Segment Start: Dataset content

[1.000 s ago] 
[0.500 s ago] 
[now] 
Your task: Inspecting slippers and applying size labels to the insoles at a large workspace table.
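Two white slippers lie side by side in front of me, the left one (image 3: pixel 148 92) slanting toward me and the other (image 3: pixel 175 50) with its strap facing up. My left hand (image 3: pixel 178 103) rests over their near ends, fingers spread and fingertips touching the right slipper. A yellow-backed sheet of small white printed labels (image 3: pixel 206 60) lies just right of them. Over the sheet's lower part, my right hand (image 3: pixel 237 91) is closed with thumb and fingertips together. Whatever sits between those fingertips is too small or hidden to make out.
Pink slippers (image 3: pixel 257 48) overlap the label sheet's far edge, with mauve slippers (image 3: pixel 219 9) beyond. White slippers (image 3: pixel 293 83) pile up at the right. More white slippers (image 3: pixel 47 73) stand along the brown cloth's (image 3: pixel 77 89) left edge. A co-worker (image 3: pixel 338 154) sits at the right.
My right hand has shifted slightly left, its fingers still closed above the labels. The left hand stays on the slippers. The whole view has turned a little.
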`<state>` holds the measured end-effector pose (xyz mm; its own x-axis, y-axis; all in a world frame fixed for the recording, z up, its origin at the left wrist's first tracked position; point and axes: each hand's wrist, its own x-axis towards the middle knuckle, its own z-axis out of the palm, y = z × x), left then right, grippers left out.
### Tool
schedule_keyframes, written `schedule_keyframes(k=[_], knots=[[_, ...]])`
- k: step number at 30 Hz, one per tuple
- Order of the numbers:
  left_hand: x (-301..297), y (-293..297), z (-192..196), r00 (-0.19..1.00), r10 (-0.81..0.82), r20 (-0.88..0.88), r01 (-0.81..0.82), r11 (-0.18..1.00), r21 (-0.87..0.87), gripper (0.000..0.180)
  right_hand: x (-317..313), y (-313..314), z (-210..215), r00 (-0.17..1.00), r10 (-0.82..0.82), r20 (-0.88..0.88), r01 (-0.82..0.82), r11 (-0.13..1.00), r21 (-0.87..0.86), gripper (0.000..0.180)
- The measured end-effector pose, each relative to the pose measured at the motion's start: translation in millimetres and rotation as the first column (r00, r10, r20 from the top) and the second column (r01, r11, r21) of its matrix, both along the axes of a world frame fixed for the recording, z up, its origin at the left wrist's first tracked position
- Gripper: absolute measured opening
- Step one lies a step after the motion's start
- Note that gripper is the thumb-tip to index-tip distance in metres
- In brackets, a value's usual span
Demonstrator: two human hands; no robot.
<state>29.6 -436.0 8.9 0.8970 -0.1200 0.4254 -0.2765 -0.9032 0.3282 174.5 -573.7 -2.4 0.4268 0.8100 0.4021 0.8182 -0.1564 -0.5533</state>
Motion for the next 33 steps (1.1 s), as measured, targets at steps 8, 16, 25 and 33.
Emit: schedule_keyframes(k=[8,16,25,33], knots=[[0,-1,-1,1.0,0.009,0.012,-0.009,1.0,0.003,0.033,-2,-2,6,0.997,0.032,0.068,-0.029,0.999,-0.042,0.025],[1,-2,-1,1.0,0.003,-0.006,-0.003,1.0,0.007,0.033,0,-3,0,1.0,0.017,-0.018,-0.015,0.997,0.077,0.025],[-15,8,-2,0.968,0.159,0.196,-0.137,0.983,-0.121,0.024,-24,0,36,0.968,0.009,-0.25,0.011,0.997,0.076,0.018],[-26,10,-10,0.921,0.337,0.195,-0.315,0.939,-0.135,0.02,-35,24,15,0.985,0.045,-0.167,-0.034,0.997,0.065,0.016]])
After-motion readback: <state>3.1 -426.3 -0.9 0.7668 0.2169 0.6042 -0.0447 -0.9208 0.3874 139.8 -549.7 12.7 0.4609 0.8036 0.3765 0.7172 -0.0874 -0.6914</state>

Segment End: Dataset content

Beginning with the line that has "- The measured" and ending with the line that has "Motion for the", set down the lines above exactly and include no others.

- The measured end-effector pose, each relative to the pose measured at the motion's start: translation in millimetres and rotation as the first column (r00, r10, r20 from the top) and the second column (r01, r11, r21) of its matrix, both along the axes of a world frame fixed for the recording, z up, its origin at the left wrist's first tracked position
- Gripper: absolute measured opening
- Step one lies a step after the motion's start
- Note that gripper is the thumb-tip to index-tip distance in metres
- In brackets, a value's usual span
Demonstrator: two human hands; no robot.
<state>29.6 -436.0 8.9 0.8970 -0.1200 0.4254 -0.2765 -0.9032 0.3282 174.5 -573.7 -2.4 0.4268 0.8100 0.4021 0.8182 -0.1564 -0.5533</state>
Motion for the next 33 steps (1.1 s), as measured, targets at steps 8, 16, 25 and 33.

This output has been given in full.